Implement setattr(self, name, value).

lagrangebench.case_setup.case.case_builder(box: Tuple[float, float, float], metadata: Dict, input_seq_length: int, cfg_neighbors: Dict | DictConfig = {'backend': 'jaxmd_vmap', 'multiplier': 1.25}, cfg_model: Dict | DictConfig = {'name': None, 'input_seq_length': 6, 'num_mp_steps': 10, 'num_mlp_layers': 2, 'latent_dim': 128, 'magnitude_features': False, 'isotropic_norm': False, 'lmax_attributes': 1, 'lmax_hidden': 1, 'segnn_norm': 'none', 'velocity_aggregate': 'avg'}, noise_std: float = 0.0003, external_force_fn: Callable | None = None, dtype: dtype = 'float64')[source]

Set up a CaseSetupFn that contains every required function besides the model.

Inspired by the partition.neighbor_list function in JAX-MD.

The core functions are:
  • allocate, allocate memory for the neighbors list.

  • preprocess, update the neighbors list.

  • integrate, semi-implicit Euler respecting periodic boundary conditions.

Parameters:
  • box – Box xyz sizes of the system.

  • metadata – Dataset metadata dictionary.

  • input_seq_length – Length of the input sequence.

  • cfg_neighbors – Configuration dictionary for the neighbor list.

  • cfg_model – Configuration dictionary for the model / feature builder.

  • noise_std – Noise standard deviation.

  • external_force_fn – External force function.

  • dtype – Data type.

Featurizer

Feature extraction utilities.

lagrangebench.case_setup.features.physical_feature_builder(bounds: list, normalization_stats: dict, connectivity_radius: float, displacement_fn: Callable, pbc: List[bool], magnitude_features: bool = False, external_force_fn: Callable | None = None) Callable[source]

Build a physical feature transform function.

Transform raw coordinates to
  • Absolute positions

  • Historical velocity sequence

  • Velocity magnitudes

  • Distance to boundaries

  • External force field

  • Relative displacement vectors and distances

Parameters:
  • bounds – Each sublist contains the lower and upper bound of a dimension.

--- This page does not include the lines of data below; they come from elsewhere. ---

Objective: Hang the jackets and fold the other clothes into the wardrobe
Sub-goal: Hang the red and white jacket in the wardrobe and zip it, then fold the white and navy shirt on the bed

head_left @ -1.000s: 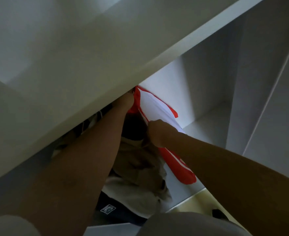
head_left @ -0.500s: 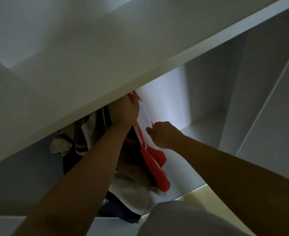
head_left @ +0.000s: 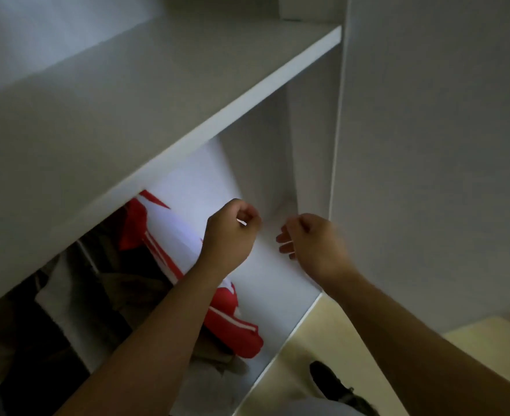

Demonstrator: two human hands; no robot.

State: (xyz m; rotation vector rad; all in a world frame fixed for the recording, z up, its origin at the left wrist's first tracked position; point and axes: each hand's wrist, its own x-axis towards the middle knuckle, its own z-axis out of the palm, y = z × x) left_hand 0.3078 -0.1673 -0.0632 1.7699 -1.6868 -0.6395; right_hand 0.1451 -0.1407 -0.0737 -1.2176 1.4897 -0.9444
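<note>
A red and white jacket (head_left: pixel 235 331) hangs inside the wardrobe, under the white shelf (head_left: pixel 247 94), and its top is hidden by that shelf. My left hand (head_left: pixel 229 232) is in front of the jacket's white panel with its fingers curled in, holding nothing. My right hand (head_left: pixel 310 238) hovers just to its right, by the wardrobe's back corner, with loosely bent fingers and nothing in it. Neither hand touches the jacket.
Beige clothes (head_left: pixel 133 283) and white clothes (head_left: pixel 64 298) hang in shadow to the left of the jacket. The wardrobe's white side panel (head_left: pixel 427 145) rises at the right. Below lie the yellowish floor (head_left: pixel 322 340) and a dark shoe (head_left: pixel 328 379).
Both hands have let go of the red and white jacket and drawn back out to the right. The jacket now hangs by itself. My view has shifted right.
</note>
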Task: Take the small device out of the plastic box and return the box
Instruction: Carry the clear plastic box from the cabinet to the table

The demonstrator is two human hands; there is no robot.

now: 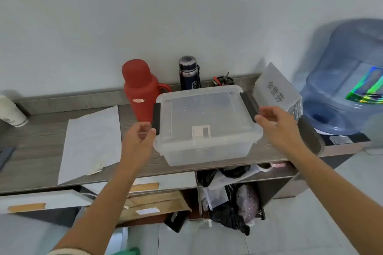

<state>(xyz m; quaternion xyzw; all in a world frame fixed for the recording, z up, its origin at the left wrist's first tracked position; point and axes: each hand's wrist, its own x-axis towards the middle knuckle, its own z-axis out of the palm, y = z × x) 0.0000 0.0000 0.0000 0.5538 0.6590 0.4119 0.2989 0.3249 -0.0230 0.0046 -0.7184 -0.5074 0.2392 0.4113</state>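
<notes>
A clear plastic box [207, 147] with its lid on and two black side latches stands at the front of the grey wooden countertop [37, 151]. A small white piece shows through the lid near its front edge; the device itself cannot be made out. My left hand [138, 136] is at the left latch, fingers curled and touching its lower end. Beside the right latch my right hand [277, 124] has its fingers apart, close to the box and holding nothing.
Behind the box stand a red thermos [141, 91] and a dark bottle [188, 72]. A name sign [275, 91] and a blue water jug [348, 80] are at the right. Sheets of paper [91, 143] lie at the left. Open drawers and bags fill the space below.
</notes>
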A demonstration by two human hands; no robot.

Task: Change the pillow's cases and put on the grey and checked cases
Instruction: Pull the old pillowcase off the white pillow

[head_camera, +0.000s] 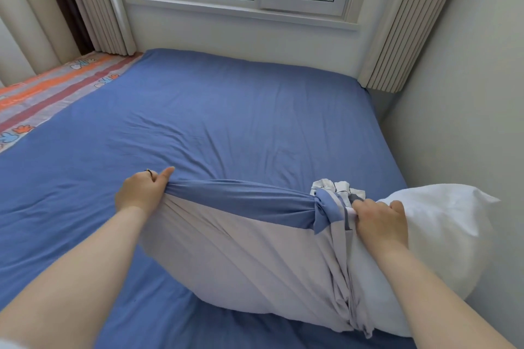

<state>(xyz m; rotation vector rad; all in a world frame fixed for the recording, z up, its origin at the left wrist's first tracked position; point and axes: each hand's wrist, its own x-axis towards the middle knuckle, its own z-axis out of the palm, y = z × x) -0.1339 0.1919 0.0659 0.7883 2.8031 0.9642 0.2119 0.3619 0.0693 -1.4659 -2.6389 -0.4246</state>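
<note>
As two hands (pixel 141 193) (pixel 381 223) grip one grey case (pixel 241 258), one pillow (pixel 442 224) sticks out.

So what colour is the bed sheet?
The bed sheet is plain blue, clearest in the head view.

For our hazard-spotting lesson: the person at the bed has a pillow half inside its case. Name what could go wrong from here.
1. The pillowcase is bunched thick under the right hand; pulling hard there may jam the folds or strain a seam.
2. The left hand grips only one corner, which could slip free.
3. The bare pillow end sits close to the wall, so there is likely little room on that side.
</note>
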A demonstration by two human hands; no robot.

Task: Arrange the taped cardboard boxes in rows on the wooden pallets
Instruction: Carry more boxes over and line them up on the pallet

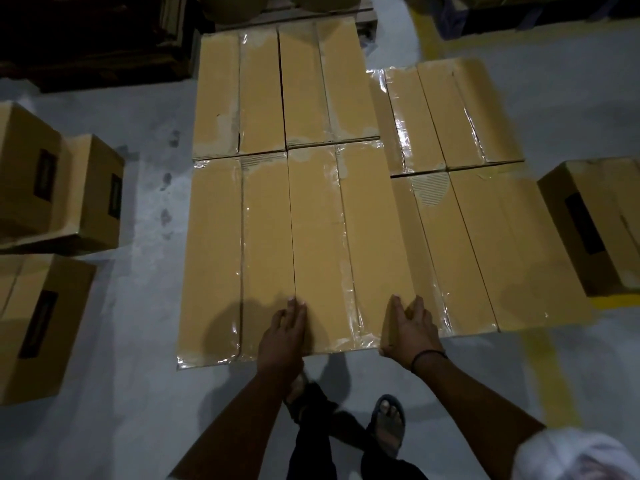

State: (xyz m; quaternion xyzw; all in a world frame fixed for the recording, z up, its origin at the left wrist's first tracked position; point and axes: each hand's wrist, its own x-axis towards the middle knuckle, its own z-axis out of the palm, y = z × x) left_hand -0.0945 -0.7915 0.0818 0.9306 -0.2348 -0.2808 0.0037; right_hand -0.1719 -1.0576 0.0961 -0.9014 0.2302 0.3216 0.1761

  • normalization_stats – Dict containing mean and std of velocities and targets

  • connectivity_radius – Radius of the connectivity graph.

  • displacement_fn – Displacement function.

  • pbc – Wether to use periodic boundary conditions.

  • magnitude_features – Whether to include the magnitude of the velocity.

  • external_force_fn – Function that returns the external force field (optional).